Compiler Support at the Boundary

The compiler provides layout agreement, not data integrity.

In the cooperative scenario, NS uses the generated NS_ modules, which contain the same type definitions as the S side. Both sides are compiled from matching source, so the compiler independently produces identical memory layouts:

• Field offsets are the same
• Record sizes are the same
• Array element layout is the same
• The compiler generates correct field access code on both sides

This is meaningful support: S can rely on the fact that a RECORD passed from NS has the expected structure, because the NS compiler placed the fields at the correct offsets from the same type definition.

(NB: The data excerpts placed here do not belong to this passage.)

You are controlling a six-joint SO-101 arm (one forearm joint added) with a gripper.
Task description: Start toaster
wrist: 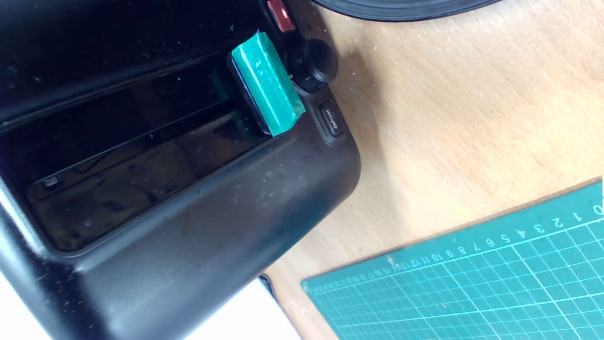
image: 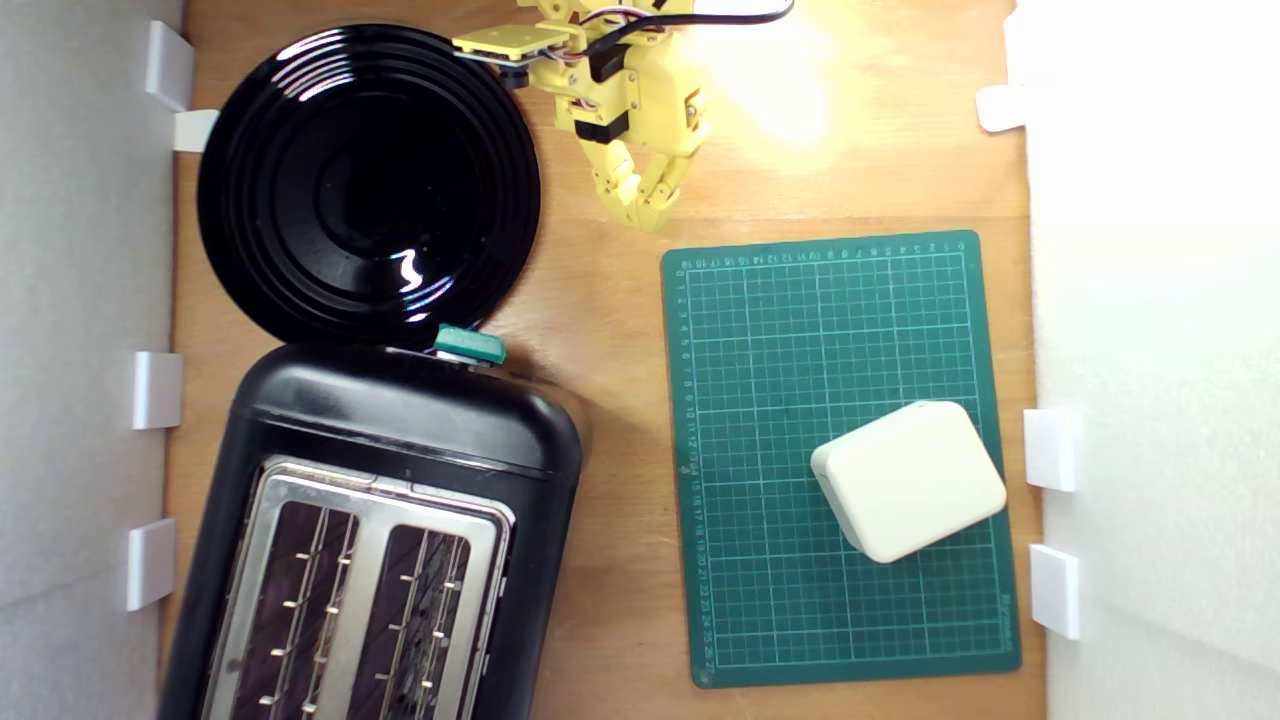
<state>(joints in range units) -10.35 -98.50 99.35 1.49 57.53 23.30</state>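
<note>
One wooden table [image: 600, 330] carries everything, fenced by white foam walls [image: 1150, 300] with small white clips [image: 1050, 448] along both sides.

Toaster [image: 400, 480]: glossy black, two slots under a silver top with wire guides, at the lower part of the exterior view's left, running off the bottom edge. Teal lever [image: 470, 344] sticks out of its end face, at the edge nearest the plate. In the wrist view the lever [wrist: 266, 82] sits at one end of its dark slot; beside it a round black knob [wrist: 312, 63] with white marks too small to read, a red button [wrist: 278, 12] partly cut by the frame edge, and a black button [wrist: 332, 119] lettered "defrost".

Plate [image: 368, 185]: round, black, ribbed, shiny; just behind the toaster's lever end, apparently touching or overlapping it in the exterior view.

Cutting mat [image: 840, 460]: green, white grid, ruler numbers along its edges; wrist view reads 0 through 15 or so along one border. At the exterior view's right, apart from the toaster.

Cream box [image: 908, 480]: rounded, plain, no writing seen, resting tilted on the mat.

Gripper [image: 650, 212]: yellow, at top centre of the exterior view, between plate and mat, fingertips together with no gap showing, nothing between them. Well apart from the lever.
</note>
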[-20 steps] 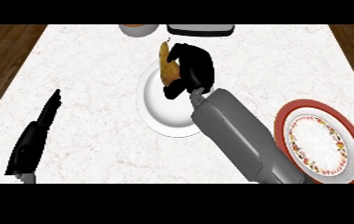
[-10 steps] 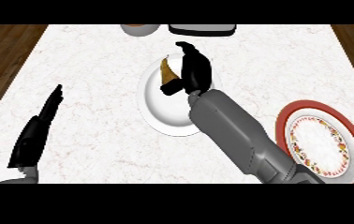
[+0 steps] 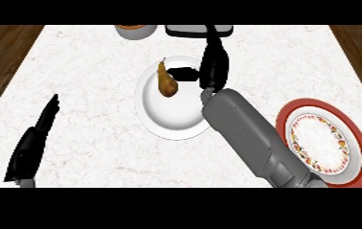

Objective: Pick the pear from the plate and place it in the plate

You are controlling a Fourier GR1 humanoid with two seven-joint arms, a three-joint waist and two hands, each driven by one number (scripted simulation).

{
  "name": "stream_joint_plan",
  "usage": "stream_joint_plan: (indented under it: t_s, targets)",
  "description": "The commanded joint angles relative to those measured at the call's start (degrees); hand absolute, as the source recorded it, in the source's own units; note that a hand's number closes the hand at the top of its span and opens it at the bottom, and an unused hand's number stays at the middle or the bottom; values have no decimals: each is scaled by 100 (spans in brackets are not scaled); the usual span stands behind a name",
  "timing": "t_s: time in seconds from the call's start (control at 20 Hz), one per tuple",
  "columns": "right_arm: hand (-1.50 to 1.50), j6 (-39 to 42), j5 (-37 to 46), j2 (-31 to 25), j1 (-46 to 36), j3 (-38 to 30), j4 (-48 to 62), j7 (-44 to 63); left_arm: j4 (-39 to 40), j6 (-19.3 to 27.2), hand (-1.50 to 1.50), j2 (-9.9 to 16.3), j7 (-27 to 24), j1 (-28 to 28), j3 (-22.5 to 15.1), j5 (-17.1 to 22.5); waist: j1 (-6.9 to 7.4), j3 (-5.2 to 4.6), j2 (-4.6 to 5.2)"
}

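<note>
A brown pear (image 3: 167,83) lies on the white plate (image 3: 173,115) at the counter's middle, in the plate's far half, stem pointing away. My right hand (image 3: 213,65) hovers just right of the pear with fingers stretched straight toward the counter's far edge and the thumb reaching left toward the fruit. It is open and apart from the pear. A red-rimmed patterned plate (image 3: 304,109) sits at the right, partly behind my right forearm. My left hand (image 3: 37,139) rests open at the lower left.
A bowl (image 3: 135,30) and a dark flat object (image 3: 192,30) stand at the counter's far edge. The wooden floor shows beyond the counter's left and right edges.
My right hand was curled round the pear; its fingers have straightened and it has shifted right, leaving the pear fully visible on the white plate. The left hand barely moved.
</note>
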Motion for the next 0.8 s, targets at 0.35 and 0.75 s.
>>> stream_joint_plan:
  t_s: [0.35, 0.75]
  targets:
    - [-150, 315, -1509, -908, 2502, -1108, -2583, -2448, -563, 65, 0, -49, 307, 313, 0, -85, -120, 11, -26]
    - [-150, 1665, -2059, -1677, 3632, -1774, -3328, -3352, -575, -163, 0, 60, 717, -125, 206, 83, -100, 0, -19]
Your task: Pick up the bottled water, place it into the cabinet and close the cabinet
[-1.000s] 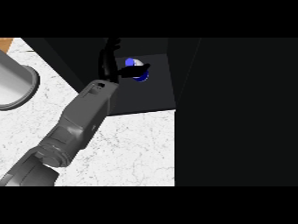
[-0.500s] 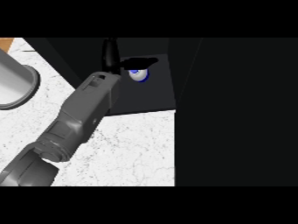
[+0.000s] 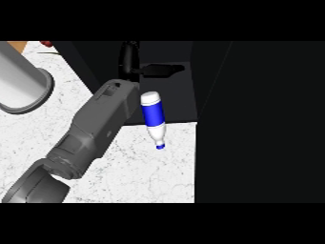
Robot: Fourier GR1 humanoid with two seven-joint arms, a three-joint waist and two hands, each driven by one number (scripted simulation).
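Left hand (image 3: 131, 59) dim against the dark cabinet (image 3: 172, 95), fingers (image 3: 161, 70) spread and holding nothing, bottle (image 3: 152, 119) just below them, cap toward the table (image 3: 133, 157), grey cylinder (image 3: 14, 76) well left.

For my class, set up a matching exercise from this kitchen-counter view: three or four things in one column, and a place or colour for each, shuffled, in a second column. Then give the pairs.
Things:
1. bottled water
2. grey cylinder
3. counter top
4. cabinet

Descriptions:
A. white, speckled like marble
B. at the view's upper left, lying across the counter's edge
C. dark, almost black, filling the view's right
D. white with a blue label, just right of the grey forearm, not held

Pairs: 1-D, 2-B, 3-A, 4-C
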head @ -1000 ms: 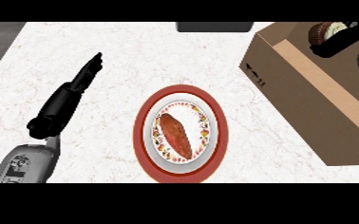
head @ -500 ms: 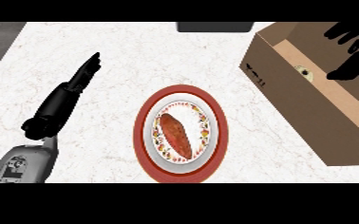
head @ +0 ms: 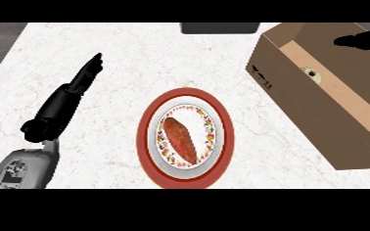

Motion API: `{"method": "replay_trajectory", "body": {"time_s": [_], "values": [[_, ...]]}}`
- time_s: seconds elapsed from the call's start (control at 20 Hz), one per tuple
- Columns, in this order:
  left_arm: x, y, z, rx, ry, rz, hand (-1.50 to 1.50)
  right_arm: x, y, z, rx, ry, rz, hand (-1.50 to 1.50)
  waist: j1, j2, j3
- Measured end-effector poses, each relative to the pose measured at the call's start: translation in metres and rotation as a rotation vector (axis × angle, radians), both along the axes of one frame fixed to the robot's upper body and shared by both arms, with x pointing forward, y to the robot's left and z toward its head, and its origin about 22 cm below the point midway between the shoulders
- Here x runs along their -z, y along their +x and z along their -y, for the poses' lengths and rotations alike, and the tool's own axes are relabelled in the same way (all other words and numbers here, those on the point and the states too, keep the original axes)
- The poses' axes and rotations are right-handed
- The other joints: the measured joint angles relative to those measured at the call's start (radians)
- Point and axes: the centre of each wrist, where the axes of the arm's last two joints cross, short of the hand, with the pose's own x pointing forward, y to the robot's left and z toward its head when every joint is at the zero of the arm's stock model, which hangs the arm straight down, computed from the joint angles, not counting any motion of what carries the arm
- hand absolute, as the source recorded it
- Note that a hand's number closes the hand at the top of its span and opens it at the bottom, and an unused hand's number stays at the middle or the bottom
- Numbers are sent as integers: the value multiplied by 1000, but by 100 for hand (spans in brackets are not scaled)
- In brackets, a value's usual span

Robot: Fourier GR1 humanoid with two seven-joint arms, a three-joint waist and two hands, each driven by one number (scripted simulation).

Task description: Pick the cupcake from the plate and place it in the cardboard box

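Head view, cupcake [head: 311, 72] seemingly boxed, right hand [head: 353, 40] cropped

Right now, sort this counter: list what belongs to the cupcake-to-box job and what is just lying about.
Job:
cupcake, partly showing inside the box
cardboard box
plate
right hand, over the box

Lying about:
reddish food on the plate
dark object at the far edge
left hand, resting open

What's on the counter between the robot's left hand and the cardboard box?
In the head view, the red-rimmed plate lies between the left hand and the cardboard box.
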Motion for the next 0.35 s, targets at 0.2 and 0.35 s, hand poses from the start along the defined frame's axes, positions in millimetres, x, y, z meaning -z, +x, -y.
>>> {"method": "replay_trajectory", "body": {"time_s": [0.2,0.35], "values": [[2,0,1,-3,3,1,0,2,-9,24,103,243,104,-150,-4,1,-1],[4,-1,4,1,-3,5,0,11,-19,48,177,335,154,-150,1,4,-2]]}}
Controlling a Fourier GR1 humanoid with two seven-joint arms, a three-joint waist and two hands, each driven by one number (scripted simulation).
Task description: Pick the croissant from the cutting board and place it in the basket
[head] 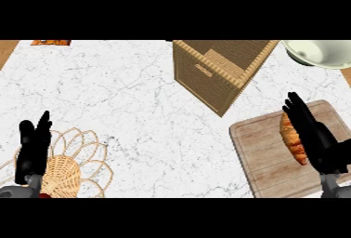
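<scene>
A golden-brown croissant lies on the wooden cutting board at the right. My right hand hovers over the board with its fingers straight, just right of the croissant and partly covering it. The wicker basket with looped rim sits at the lower left. My left hand stands open at the basket's left edge, fingers pointing up.
A tall woven box stands at the back centre, between basket and board. A pale bowl sits at the back right corner. An orange item shows at the far left edge. White marble counter lies between.
</scene>
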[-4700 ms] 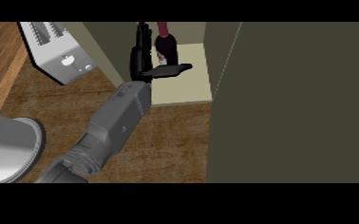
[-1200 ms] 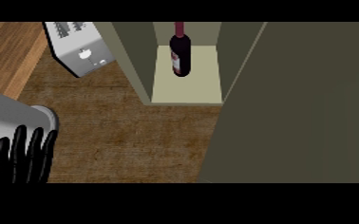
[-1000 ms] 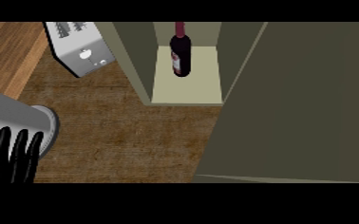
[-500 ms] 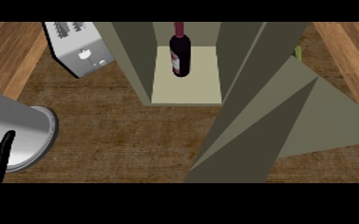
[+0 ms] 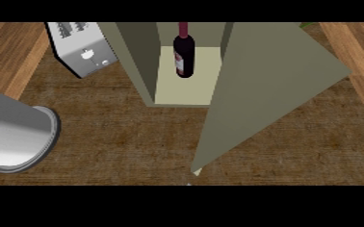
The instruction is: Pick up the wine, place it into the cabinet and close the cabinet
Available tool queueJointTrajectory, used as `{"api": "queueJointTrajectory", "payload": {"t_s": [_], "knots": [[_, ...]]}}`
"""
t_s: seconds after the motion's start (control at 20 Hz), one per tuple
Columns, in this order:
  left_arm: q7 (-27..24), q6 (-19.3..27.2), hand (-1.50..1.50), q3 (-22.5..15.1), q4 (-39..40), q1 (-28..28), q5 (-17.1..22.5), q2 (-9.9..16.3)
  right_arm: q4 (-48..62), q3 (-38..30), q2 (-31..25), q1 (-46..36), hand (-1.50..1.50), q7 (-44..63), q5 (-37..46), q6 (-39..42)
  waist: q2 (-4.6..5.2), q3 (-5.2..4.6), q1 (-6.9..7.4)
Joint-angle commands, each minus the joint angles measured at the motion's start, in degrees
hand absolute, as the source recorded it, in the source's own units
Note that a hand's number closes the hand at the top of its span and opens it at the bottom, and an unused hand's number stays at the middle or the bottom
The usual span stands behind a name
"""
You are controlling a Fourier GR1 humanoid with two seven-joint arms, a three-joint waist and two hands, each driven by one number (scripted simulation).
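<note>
Neither robot hand shows in the head view, so I cannot tell how far either is open or whether it has hold of anything. Only the grey left forearm (image 5: pixel 25 134) comes in at the lower left, over the wooden bench (image 5: pixel 121 130), and with the left robot hand out of sight, places can only be given from that forearm. Ahead of it and to its right, the cabinet door (image 5: pixel 263 91) stands partway between open and closed. Its free corner is the nearest part, and the panel slants away toward the hinge side on the right. Beyond the door's near edge, the cabinet (image 5: pixel 136 57) shows its pale floor. The wine (image 5: pixel 183 54) stands upright at the back of it, clear of both side walls and well inside the front lip. The placing looks done, and the step in hand is judged to be closing the door. To do that well, the push should come flat against the outer face of the door near its free edge, following the arc round the hinge until the panel meets the cabinet front. Whether the right robot hand is behind the door cannot be seen. The left forearm is best kept low and to the left, away from the opening. The toaster (image 5: pixel 82 48) sits farther off, ahead of the forearm and just left of the cabinet, and is out of the door's sweep.
</note>
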Motion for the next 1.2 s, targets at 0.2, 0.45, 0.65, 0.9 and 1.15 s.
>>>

The cooperative scenario can rely on this layout agreement.

In the adversarial scenario, layout agreement is irrelevant. The data could be hand-crafted bytes with no compiler involved. Correct structure is guaranteed only after S validates it.

The distinction matters for understanding which rules apply where:

• No type extension applies in both scenarios. This is a structural limitation – type tests always fail across separately compiled images, regardless of trust.
• Open arrays work in the cooperative scenario (the hidden length is a plain integer, correctly generated by the compiler). In the adversarial scenario, the NS-supplied length is unverifiable and open arrays are not permitted.
• POINTER TO RECORD works in the cooperative scenario for concrete record types (no type extension). In the adversarial scenario, the pointed-to data must be copied and validated.
• Copy-in and field validation apply in the adversarial scenario only. In the cooperative scenario, layout agreement and caller-side synchronisation make them unnecessary.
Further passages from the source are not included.